Cela parait une évidence et ne se fait pourtant plus naturellement.

Les profondes divisions entre nous nous empêchent de fédérer assez de monde autour d’une réponse collective qui pourrait être dictée par une majorité à la minorité qui nous gouverne. Les intérêts partisans sont artificiellement segmentés en sous-groupes au point d’être irréconciliables. Morceler pour mieux régner. Il faut donc chercher à qui profite la désunion.

À la différence des fourmis qui forment un tout homogène, et dont les actions coordonnées régissent le destin commun, les humains sont sept milliards à espérer que quelqu’un trouvera une solution à leur problème, sans qu’elle les incommode.

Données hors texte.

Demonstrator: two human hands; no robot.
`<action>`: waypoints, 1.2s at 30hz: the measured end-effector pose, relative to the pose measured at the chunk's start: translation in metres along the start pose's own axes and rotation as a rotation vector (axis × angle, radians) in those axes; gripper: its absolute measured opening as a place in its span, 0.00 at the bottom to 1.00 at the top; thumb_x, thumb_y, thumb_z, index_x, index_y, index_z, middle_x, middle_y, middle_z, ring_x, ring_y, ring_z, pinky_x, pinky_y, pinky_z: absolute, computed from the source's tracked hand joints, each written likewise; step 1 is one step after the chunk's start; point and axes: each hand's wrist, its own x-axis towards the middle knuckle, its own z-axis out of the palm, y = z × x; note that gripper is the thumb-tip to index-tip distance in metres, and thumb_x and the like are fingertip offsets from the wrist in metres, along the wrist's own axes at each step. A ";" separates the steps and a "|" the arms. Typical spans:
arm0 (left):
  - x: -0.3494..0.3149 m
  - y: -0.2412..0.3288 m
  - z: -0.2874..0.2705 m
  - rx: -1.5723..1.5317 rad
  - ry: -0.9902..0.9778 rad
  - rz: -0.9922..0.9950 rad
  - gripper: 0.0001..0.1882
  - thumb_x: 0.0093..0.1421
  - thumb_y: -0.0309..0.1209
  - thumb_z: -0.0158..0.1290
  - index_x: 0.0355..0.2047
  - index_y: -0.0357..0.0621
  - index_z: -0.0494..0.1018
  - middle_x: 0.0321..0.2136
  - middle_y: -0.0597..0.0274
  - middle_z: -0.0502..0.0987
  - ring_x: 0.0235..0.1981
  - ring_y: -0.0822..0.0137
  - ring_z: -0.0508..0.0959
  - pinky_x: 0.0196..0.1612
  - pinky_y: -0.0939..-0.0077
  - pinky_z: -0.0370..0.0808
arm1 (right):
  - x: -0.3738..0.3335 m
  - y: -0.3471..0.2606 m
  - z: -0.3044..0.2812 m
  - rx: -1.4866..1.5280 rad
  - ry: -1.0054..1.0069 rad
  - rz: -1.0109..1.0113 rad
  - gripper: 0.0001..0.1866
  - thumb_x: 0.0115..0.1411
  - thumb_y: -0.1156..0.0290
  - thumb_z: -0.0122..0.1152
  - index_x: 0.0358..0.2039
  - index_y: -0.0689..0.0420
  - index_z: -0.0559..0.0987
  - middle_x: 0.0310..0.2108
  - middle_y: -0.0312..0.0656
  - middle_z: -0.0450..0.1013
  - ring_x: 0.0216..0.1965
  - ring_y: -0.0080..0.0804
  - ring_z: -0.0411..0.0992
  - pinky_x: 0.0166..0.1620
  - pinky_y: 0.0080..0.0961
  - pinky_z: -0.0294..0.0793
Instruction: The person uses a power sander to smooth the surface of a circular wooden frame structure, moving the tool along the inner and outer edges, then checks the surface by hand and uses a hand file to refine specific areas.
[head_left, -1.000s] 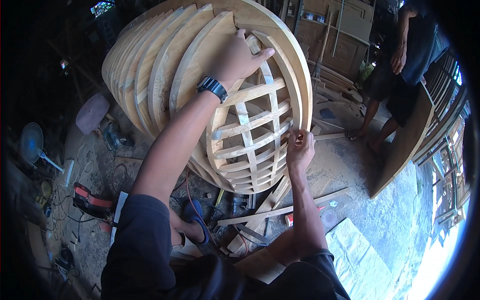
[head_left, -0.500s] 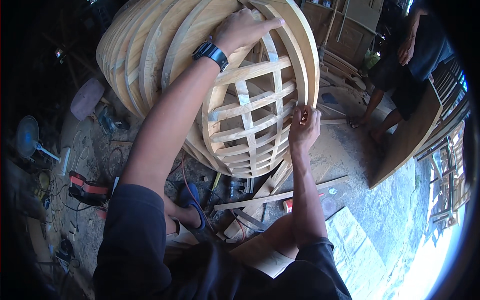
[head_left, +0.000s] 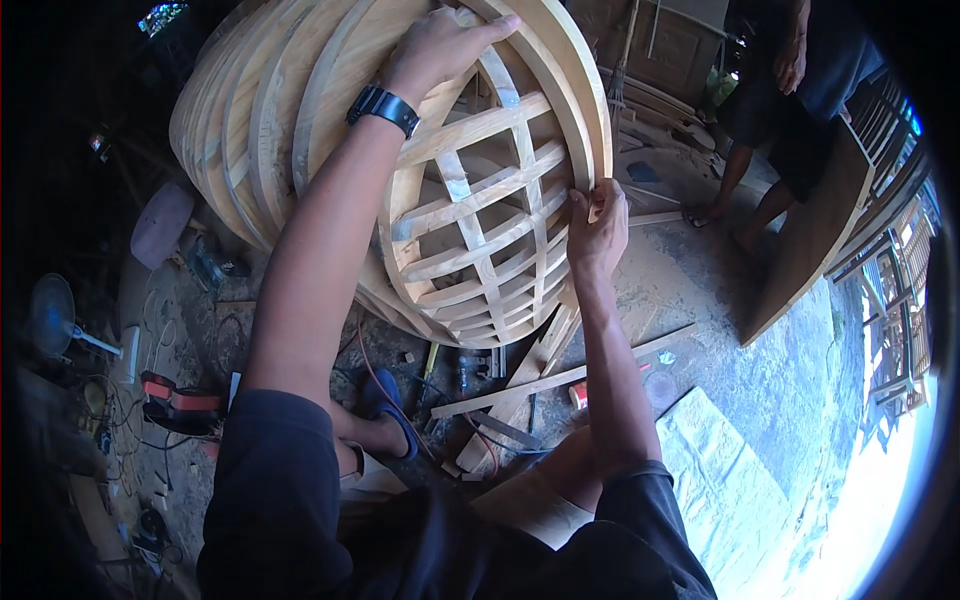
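A large rounded wooden frame (head_left: pixel 330 90) with curved ribs and a lattice end (head_left: pixel 480 235) stands in front of me. Along the right side of its opening runs a curved wooden strip (head_left: pixel 595 110), against the frame's rim. My left hand (head_left: pixel 440 50), a dark watch on its wrist, is hooked over the upper part of the rim and strip. Its thumb stretches across to the right; the other fingertips are hidden by the wood. Lower down, my right hand (head_left: pixel 600 225) is closed around the strip's bottom end.
Offcuts and a long wooden slat (head_left: pixel 560 385) lie on the floor beneath the frame. A red-and-black power tool (head_left: pixel 180 400) and a fan (head_left: pixel 55 315) are at the left. Another person (head_left: pixel 800 130) stands at the right beside a curved wooden panel (head_left: pixel 815 240).
The frame and both hands appear a little higher and further left in the picture, along with much of the background. Both hands keep their places on the wood.
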 end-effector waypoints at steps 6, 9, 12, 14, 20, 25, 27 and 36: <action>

Personne ne s’en sortira indemne au bout du compte. Cela constitue une sorte d’échec pour une espèce animale et une impasse périlleuse pour une civilisation qui fonctionne sur la base d’une consommation à outrance pour oublier les difficultés du quotidien.

Mais n’est-il pas logique qu’un paradis artificiel se transforme en paradis perdu ? Est-il encore possible de retrouver le paradis originel ?

J’en suis convaincu, d’autant qu’il en existe probablement de nombreux à découvrir.